Na tentativa de pensar em outra significação para a palavra princesa, fiz um recorrido nos contos de fadas, nas lendas e em algumas narrativas orientais e ocidentais. Prefiro pensar em uma definição afastada dos ideais tradicionais das grandes realezas, sugiro assim um sentido mais real e, ao mesmo tempo, fantasioso no qual princesas podem ter coroas de papel, caminharem nuas com os rostos pintados no meio da mata, adorar vários deuses, morar na neve, dormir com carneiros, comer formigas ou morar em uma cidade comum em pleno século XXI.


Portanto, princesas são essas meninas que despertam um sentimento especial nos pais. São essas criaturas que fazem os pais se sentirem reis e rainhas com as firulas diárias. São essas crianças que enxergam e transformam uma casa de sapê ou um barraco em um castelo. Afinal, a nossa casa é o nosso castelo. Princesas são esses seres humanos do sexo feminino que nascem todos os dias em milhares de partes do planeta terra. Seres humanos; seres iguais independente de classe social, etnia ou algum tipo de necessidade especial.

Uma vez li que “a fantasia e a poesia da linguagem nos transportam para um país onde tudo pode acontecer. A magia da palavra lida ou ouvida faz existir o sonho, e ao afastar-se do real, permite a margem do mais além, do outro, do impossível, do espelho com suas entradas e saídas secretas” e isso me fez refletir sobre essas denominações tão engessadas que aprendemos ao longo da vida.

Em busca de algumas histórias e princesas africanas encontrei narrativas bem interessantes que me colocaram diante de ancestrais. Foi aí que descobri a princesa Lucy Dinqines (que significa você é maravilhosa) – nome do esqueleto da fêmea hominídea de 3,2 milhões de anos encontrados na Etiópia; é a mais antiga ancestral da humanidade. Li um pouco de Cleópatra, A Rainha de Sabá, Ayesha e algumas outras não menos importantes. No entanto, escolhi para esse post “O casamento da princesa”, um conto popular de Gana e países da África Ocidental.

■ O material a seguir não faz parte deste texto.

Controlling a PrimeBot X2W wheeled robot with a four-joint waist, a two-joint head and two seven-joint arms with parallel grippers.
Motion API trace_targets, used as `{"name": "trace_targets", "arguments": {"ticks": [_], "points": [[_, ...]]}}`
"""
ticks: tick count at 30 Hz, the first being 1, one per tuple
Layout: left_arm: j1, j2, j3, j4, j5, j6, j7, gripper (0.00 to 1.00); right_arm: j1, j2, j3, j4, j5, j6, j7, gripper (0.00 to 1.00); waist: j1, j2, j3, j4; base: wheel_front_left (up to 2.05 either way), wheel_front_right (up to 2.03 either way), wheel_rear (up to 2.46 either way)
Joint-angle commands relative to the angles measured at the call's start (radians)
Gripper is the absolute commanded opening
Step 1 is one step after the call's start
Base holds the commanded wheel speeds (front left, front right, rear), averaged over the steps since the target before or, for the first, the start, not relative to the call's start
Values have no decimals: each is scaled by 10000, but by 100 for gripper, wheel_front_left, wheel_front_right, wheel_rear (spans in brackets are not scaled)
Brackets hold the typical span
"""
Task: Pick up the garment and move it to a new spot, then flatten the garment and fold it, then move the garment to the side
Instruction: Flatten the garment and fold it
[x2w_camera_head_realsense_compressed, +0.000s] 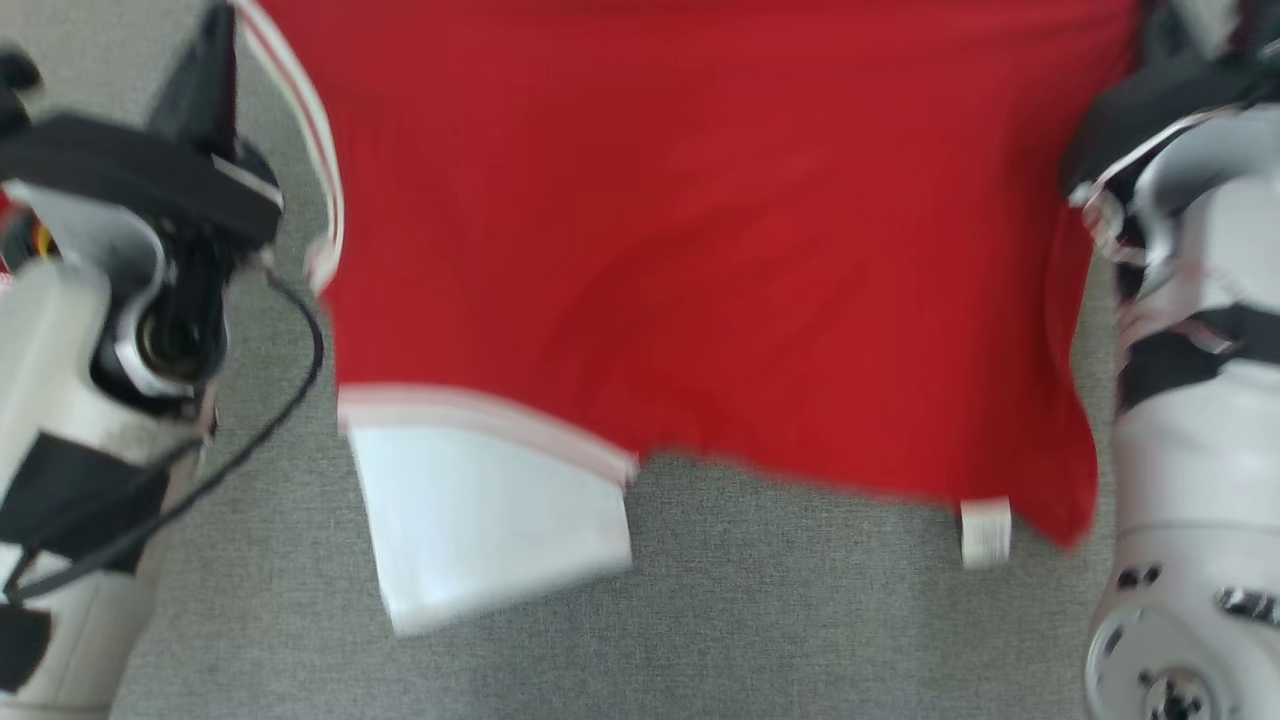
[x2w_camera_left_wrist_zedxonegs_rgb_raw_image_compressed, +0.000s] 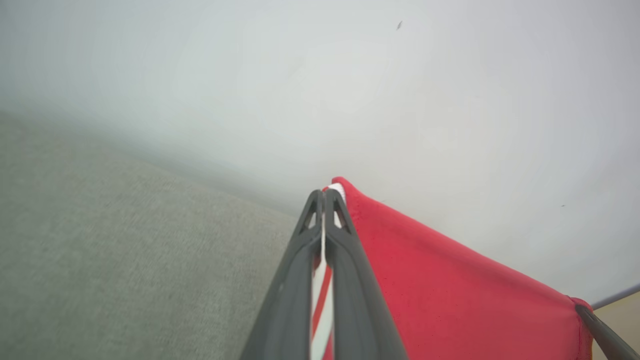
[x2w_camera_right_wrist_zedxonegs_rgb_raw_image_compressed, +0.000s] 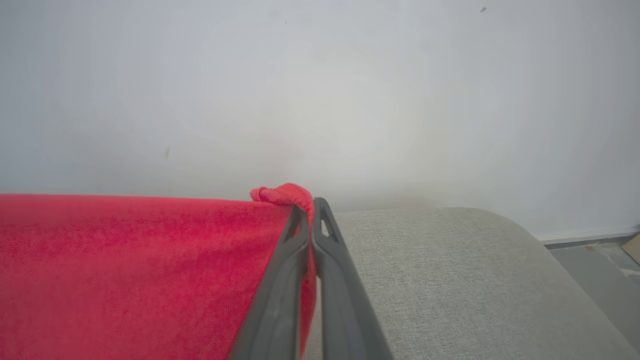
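The garment (x2w_camera_head_realsense_compressed: 700, 230) is a red piece with white-and-red striped trim and a white panel (x2w_camera_head_realsense_compressed: 490, 520) at its lower left. It hangs spread out between my two grippers above the grey surface. In the left wrist view, my left gripper (x2w_camera_left_wrist_zedxonegs_rgb_raw_image_compressed: 324, 197) is shut on the striped edge of the garment (x2w_camera_left_wrist_zedxonegs_rgb_raw_image_compressed: 450, 290). My right gripper (x2w_camera_right_wrist_zedxonegs_rgb_raw_image_compressed: 311, 207) is shut on a bunched red corner of the garment (x2w_camera_right_wrist_zedxonegs_rgb_raw_image_compressed: 125, 270). In the head view the left gripper (x2w_camera_head_realsense_compressed: 212, 70) is at the top left and the right gripper (x2w_camera_head_realsense_compressed: 1185, 60) at the top right, both blurred.
A grey fabric-covered surface (x2w_camera_head_realsense_compressed: 760, 620) lies below the hanging cloth. Its rounded end (x2w_camera_right_wrist_zedxonegs_rgb_raw_image_compressed: 500, 280) and a strip of floor (x2w_camera_right_wrist_zedxonegs_rgb_raw_image_compressed: 590, 252) show in the right wrist view. A pale wall (x2w_camera_right_wrist_zedxonegs_rgb_raw_image_compressed: 320, 75) stands behind. A black cable (x2w_camera_head_realsense_compressed: 255, 435) loops off my left arm.
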Motion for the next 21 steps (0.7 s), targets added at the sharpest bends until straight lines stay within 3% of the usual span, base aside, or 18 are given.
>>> {"name": "trace_targets", "arguments": {"ticks": [1,6,10,13,17,21], "points": [[-249,23,40,-55,163,-8,-140,0,-267,-28,-162,-74,182,6,-154,0,0,-1,-212,-31,0,0,0],[-980,-163,185,-785,351,-575,-910,0,-1085,-20,-751,-105,1255,6,-1144,0,0,-1,-695,9,0,0,0],[-100,-219,-97,-1520,294,-784,-922,0,-575,-8,-1149,-80,2380,4,-755,0,0,-1,-1175,191,0,0,0],[1432,28,-351,-2234,172,-618,-797,0,658,-22,-1307,-415,3330,6,41,0,0,-1,-1494,312,0,0,0],[4298,530,-667,-3288,-123,-14,-666,0,3181,-70,-1899,-1545,4528,3,1417,0,0,-1,-1736,447,0,0,0],[6796,540,-720,-3936,-740,391,-939,0,5456,-62,-2689,-2765,5808,-11,2476,0,0,-1,-1791,568,0,0,0]]}}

O Casamento da princesa – versão de Celso Sisto

A beleza andava de mãos dadas com a princesa Abena, pois tinha reunido numa só pessoa um harmonioso pescoço alongado, um rosto arredondado e seios grandes. O rei, seu pai, sorria para si e para o mundo, cada vez que constatava, com os próprios olhos, a formosura da filha. E por isso acreditava que seria fácil casá-la, quando chegasse a hora.
A sucessão dos anos só aumentava a perfeição dos traços de Abena. Além de tudo, ela tinha ainda a ajuda dos magníficos trajes que usava: sempre envolta nos mais belos tecidos e vestimentas; sempre adornada com os mais fulgurantes colares e brincos; sempre emergindo do colorido das roupas, como a mais nobre visão da beleza.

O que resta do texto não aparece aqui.